Je passe sur les propriétaires de maison qui trouvent leur demeure si exceptionnelle qu'ils voudraient toucher le pactole si celle ci apparaît au fond de l'image, floue, détachée du sujet, et que eux seuls l'auront remarquée.
Non, je veux parler de l'image physique, l'image propre, celle que l'on a de soi ou que l'on voudrait faire avaler aux autres.
"Je ne veux pas être pris(e) en photos"
Bon, petit bémol avant tout. Pour avoir, par un passé lointain et moins expérimenté, tenté de faire signer le fameux sésame (j'autorise machin à utiliser mon image dans le cadre de sa communication....) je peux dire que j'en ai essuyé des refus ; et des bonnes photos inutilisables, et des photos ratées pour avoir dû courir faire signer le sujet précédent. Alors que quand j'ai avec moi une assistante souriante (je ne me mêle de rien, je reste rivé dans mon œilleton, dans mon univers), tout le monde accepte. Comme quoi, cette sacrosainte image, est tout de même confiée plus facilement à une belle jeune fille avenante, qu'à un grand chauve de plus de 100 kg (et moins avenant).
Mais cette image bon sang (j'ai dit "bordel") quelle importance a t elle ?
Vous croyez vraiment que les gens vont vous voir dans telle ou telle publication, découper vos photos avec un fétichisme sadique pour les afficher dans leurs toilettes.
Mais merde (là je l'ai bien dit) votre image, mon image, elles ne valent rien (parce que nous ne sommes pas célèbres, mais c'est un autre débat).
Notre image dans un journal, ou dans un guide, ou je ne sais quoi, qu'est ce que ça peut foutre ?
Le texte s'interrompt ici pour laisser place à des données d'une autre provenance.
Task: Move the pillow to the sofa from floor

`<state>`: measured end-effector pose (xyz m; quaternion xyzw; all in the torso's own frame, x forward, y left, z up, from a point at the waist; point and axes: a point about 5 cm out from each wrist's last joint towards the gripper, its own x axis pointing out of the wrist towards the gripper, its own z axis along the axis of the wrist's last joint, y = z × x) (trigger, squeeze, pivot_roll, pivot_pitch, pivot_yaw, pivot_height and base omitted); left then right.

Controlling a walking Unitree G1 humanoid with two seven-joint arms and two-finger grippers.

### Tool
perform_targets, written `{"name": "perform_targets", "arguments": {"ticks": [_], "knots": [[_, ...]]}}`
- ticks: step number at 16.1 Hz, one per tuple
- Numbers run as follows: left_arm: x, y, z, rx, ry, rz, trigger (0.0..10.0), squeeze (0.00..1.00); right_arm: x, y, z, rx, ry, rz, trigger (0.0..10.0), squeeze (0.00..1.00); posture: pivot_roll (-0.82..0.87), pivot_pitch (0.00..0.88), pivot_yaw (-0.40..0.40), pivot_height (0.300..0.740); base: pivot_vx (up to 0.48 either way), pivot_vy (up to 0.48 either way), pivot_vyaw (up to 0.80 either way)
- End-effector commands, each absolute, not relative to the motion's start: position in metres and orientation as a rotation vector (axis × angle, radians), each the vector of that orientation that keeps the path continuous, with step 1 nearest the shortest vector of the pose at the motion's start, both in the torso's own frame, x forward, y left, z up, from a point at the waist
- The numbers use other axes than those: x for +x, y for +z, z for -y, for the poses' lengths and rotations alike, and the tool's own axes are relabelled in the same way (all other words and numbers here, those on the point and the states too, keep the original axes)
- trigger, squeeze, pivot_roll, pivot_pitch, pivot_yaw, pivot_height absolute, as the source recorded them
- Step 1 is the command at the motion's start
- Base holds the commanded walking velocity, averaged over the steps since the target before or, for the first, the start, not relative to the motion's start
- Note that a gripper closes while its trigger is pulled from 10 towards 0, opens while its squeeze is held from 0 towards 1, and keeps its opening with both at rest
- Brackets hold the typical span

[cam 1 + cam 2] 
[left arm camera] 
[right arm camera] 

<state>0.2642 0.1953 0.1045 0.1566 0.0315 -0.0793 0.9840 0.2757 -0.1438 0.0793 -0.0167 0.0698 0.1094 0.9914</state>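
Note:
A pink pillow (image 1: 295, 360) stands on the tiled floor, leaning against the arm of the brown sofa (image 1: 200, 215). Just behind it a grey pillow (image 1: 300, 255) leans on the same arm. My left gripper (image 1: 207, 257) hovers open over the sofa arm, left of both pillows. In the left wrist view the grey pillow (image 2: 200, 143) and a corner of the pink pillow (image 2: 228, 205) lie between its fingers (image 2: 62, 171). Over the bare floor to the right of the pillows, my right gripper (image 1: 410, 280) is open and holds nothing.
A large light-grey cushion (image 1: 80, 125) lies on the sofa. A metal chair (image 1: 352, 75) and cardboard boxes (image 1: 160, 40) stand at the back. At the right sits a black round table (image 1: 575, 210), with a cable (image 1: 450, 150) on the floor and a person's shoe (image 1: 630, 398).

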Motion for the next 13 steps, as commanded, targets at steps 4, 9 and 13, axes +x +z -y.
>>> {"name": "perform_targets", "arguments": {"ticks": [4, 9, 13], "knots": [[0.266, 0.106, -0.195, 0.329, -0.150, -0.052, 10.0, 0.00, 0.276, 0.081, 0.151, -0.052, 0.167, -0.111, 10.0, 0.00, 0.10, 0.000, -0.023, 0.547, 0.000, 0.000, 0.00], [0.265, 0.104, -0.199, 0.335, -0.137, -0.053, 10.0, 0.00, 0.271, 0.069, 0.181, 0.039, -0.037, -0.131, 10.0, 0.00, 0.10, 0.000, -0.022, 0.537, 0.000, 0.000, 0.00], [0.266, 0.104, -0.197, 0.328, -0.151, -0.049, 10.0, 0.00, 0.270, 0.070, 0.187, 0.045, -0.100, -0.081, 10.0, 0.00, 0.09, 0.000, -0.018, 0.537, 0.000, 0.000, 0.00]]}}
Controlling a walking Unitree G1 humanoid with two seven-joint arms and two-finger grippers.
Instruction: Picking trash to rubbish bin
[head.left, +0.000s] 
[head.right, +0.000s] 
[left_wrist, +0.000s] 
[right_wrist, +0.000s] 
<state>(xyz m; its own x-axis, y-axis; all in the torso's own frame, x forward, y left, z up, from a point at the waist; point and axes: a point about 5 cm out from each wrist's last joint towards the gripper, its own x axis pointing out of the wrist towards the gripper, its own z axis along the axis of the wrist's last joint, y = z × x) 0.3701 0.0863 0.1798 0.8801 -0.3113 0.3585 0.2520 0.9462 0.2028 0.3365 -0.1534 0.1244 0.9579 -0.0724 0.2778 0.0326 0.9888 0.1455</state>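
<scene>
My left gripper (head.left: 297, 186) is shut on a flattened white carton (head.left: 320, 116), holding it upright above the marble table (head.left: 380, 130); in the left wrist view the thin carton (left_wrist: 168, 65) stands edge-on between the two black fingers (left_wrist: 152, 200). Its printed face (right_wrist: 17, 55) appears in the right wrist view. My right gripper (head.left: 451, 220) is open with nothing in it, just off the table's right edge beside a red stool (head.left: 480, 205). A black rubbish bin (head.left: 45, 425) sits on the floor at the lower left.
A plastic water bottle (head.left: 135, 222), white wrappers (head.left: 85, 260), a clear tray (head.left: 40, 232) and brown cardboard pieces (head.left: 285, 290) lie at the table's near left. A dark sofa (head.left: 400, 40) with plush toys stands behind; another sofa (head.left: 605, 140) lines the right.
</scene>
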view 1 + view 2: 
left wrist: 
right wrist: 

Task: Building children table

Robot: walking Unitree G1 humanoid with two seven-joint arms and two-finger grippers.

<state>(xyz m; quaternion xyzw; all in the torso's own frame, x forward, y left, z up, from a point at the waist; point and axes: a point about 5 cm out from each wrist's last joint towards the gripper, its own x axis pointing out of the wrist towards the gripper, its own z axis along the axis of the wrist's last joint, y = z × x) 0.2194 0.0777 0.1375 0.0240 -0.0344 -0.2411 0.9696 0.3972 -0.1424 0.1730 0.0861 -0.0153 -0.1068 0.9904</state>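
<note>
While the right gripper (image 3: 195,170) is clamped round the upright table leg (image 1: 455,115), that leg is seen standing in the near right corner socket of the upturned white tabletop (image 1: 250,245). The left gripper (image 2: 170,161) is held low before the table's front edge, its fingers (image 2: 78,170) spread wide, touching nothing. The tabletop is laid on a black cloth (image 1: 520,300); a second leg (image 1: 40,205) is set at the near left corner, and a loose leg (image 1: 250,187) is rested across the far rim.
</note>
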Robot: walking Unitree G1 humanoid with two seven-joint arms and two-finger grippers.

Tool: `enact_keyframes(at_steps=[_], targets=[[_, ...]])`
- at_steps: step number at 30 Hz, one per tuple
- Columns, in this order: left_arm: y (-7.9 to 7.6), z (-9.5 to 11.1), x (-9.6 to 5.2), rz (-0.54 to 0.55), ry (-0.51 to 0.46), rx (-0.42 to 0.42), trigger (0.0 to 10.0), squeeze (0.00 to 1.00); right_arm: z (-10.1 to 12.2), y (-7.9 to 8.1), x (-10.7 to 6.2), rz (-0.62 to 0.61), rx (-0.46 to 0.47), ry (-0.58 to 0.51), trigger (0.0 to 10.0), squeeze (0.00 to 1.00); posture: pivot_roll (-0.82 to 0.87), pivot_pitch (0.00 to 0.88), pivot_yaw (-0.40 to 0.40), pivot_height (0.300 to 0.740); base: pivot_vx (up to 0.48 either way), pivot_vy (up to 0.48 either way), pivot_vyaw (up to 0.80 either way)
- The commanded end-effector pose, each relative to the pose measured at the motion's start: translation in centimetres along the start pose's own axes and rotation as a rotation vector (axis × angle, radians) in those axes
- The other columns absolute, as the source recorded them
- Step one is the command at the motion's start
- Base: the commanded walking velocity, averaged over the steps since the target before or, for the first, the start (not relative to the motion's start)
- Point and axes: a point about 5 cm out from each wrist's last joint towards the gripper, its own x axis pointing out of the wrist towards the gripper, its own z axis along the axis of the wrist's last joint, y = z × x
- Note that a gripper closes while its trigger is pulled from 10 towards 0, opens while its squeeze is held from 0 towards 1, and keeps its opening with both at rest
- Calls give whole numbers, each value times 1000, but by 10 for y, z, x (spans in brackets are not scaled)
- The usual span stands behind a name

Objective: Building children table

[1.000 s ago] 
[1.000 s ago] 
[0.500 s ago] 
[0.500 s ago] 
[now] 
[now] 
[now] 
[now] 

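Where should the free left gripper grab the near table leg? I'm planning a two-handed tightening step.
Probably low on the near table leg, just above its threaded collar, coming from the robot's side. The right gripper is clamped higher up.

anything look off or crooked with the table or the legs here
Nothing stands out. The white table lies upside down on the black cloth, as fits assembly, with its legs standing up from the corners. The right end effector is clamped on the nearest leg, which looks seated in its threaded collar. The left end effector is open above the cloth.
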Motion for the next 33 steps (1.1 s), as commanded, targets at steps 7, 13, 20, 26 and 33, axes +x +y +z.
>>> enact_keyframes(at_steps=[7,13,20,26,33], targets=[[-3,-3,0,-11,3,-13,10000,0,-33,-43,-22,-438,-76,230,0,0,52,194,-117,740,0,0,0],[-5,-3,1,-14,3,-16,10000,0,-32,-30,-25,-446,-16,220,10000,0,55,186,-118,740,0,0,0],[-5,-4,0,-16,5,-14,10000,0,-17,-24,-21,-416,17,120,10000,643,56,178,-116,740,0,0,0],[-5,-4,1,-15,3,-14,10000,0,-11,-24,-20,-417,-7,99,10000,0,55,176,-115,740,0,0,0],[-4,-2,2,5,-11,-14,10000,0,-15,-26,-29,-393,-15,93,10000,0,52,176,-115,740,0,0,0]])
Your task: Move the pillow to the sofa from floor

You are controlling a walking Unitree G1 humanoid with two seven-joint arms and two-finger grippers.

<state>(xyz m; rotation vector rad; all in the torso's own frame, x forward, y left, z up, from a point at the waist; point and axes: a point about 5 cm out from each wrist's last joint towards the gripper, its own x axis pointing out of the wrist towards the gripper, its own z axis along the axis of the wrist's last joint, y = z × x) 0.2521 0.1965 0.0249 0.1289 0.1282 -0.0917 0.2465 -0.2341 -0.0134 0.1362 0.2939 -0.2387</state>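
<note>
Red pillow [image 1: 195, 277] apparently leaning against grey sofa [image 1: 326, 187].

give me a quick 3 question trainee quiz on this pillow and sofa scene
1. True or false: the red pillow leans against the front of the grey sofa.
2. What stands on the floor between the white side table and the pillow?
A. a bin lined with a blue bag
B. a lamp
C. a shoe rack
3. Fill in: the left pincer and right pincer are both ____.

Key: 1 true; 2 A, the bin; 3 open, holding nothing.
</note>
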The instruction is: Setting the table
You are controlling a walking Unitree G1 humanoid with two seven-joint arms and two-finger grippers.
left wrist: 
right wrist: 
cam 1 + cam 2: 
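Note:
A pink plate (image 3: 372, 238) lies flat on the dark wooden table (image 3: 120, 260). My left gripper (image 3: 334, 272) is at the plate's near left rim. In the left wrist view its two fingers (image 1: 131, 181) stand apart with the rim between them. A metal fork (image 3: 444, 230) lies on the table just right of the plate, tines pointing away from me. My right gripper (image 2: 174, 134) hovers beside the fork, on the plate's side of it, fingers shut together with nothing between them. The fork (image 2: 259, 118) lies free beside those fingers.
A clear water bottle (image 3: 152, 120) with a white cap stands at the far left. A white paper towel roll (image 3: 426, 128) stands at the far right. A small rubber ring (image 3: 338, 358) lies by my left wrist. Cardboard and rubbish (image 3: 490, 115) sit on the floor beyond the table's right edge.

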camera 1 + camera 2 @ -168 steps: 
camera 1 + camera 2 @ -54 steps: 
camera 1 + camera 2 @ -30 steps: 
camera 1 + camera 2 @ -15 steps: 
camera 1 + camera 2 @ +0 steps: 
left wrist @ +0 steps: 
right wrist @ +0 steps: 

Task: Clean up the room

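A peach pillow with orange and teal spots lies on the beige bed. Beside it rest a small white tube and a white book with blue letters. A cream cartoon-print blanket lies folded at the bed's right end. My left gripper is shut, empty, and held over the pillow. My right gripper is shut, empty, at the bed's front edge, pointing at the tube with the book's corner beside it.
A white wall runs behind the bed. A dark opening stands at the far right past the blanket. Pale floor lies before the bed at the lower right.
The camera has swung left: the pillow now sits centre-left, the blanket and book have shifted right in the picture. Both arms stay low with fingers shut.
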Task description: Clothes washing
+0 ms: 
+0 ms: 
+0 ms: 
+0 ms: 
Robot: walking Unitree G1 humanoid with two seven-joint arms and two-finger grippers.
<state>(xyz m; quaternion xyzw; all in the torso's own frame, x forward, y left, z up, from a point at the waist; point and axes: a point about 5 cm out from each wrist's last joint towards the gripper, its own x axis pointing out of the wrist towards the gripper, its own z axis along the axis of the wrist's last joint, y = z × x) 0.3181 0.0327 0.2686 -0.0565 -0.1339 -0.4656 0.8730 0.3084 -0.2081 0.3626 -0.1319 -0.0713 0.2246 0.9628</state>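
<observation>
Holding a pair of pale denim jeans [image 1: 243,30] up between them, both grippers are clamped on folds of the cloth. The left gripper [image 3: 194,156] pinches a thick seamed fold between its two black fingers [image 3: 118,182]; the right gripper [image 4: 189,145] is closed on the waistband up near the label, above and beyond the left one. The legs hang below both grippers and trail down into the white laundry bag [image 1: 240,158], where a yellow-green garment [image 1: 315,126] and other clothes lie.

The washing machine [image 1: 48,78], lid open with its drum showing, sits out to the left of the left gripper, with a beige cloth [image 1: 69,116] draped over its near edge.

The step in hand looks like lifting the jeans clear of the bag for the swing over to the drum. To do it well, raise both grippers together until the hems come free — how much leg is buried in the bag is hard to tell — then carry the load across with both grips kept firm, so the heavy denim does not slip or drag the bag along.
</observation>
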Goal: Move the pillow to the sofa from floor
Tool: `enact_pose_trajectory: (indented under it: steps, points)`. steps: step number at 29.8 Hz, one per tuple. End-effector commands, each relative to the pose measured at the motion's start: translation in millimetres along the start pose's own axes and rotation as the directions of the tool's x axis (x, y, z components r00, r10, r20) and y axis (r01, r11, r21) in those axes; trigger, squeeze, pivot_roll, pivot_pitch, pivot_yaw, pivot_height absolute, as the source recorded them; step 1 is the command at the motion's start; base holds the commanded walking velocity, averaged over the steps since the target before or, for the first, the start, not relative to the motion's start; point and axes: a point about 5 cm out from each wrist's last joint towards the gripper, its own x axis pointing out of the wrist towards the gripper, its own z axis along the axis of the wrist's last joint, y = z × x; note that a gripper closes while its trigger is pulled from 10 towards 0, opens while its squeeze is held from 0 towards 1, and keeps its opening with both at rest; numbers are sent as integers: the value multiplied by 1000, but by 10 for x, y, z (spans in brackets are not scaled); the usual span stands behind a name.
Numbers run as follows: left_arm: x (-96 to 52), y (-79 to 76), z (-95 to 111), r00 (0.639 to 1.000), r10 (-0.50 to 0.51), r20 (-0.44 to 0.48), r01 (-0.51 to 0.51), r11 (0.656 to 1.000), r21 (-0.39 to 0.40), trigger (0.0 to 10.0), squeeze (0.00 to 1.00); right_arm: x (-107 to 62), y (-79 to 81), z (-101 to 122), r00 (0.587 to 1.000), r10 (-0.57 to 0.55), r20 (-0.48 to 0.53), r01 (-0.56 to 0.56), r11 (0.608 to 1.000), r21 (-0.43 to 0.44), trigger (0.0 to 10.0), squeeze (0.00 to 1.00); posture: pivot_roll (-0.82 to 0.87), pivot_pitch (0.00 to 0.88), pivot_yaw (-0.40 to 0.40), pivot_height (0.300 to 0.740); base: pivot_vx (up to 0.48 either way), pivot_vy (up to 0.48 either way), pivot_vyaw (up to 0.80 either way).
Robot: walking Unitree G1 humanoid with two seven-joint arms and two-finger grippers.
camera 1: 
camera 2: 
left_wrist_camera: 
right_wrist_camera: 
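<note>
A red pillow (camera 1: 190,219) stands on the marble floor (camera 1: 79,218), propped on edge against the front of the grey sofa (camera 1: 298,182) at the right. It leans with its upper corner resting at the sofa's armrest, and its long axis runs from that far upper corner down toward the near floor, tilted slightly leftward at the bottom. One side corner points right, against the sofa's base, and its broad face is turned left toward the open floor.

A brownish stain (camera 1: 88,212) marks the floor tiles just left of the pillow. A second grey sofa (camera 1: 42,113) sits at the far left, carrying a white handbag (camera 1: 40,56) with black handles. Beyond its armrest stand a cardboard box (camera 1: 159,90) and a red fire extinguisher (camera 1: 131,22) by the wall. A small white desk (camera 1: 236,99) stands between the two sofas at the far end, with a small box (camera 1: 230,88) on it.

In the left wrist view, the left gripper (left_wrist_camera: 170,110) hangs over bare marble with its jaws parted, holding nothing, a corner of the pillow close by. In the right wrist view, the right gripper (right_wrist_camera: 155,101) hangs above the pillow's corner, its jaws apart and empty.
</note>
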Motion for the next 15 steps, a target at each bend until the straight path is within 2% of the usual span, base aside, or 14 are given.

Du moment qu'il n'y a pas d'intention politique ou religieuse, du moment qu'aucune idéologie contraire à nos mœurs n'est représentée : qu'y a t il donc qui vous fasse péter si haut que vous pensiez toucher les étoiles ?
Je ne comprends pas. Par un passé tout aussi lointain où j'étais impliqué sur pas mal de projets culturels et infructueux financièrement (détail inutile) je sais ce que c'est de se voir dans une publication et je n'y comprends pas l'enfer.
Peut être parce que j'ai conscience que mon image n'intéresse pas ce que l'on appelle "le grand public" (ce sont les autres, ceux qui ne sont pas nos proches mais que nous sommes amenés à croiser chaque jour).
A l'inverse de cette chauffeur de bus qui a cru bon de tirer la langue et d'agiter les bras à la façon d'un singe pour m'empêcher de prendre une bonne photo alors que je plantais la depuis 15 minutes pour l'immortaliser ce putain de bus à la bourre.
"Je ne suis pas photogénique"
Mais parce que tu crois que tu es mieux en réel ?
Non, je lui ai juste dit qu'elle m'empêchait de travailler, d'autant que le reportage était commandité par son patron (je vous rassure, je ne l'ai pas balancée).
Bref.
Jusqu'où va t on aller avec cette importance que l'on s'accorde sans modestie.
Où nous conduira cette vanité inutile.
Combien d'années avant que l'on porte tous, sur la tête, un casque avec lunettes occultantes qui nous permette de choisir qui nous verra ou pas dans la rue ou au café.
"Azarox souhaite devenir ami dans la vraie vie avec vous."
"Bélussian vous demande votre laser afin d'allumer sa cigarette électronique."
Bien sûr "choisir" sera toujours un bien grand mot, vu qu'il faudra mettre forcément sa famille en amis, l'ami de son ami qu'on a croisé une fois et dont on se fout, et sans oublier son patron avec qui il ne faudra pas oublier d'activer le mode "rire" lorsqu'il sortira des blagues sous peine de se voir sucrer sa prime de Noël.
Bon, finalement ça ne sera pas si différent d'aujourd'hui. Il y aura le casque en plus.
Et à ce moment là, si un fétichiste sadique a effectivement découpées des photos de toi pour les afficher dans ses toilettes, tu n'auras qu'à pas répondre à ses pokes.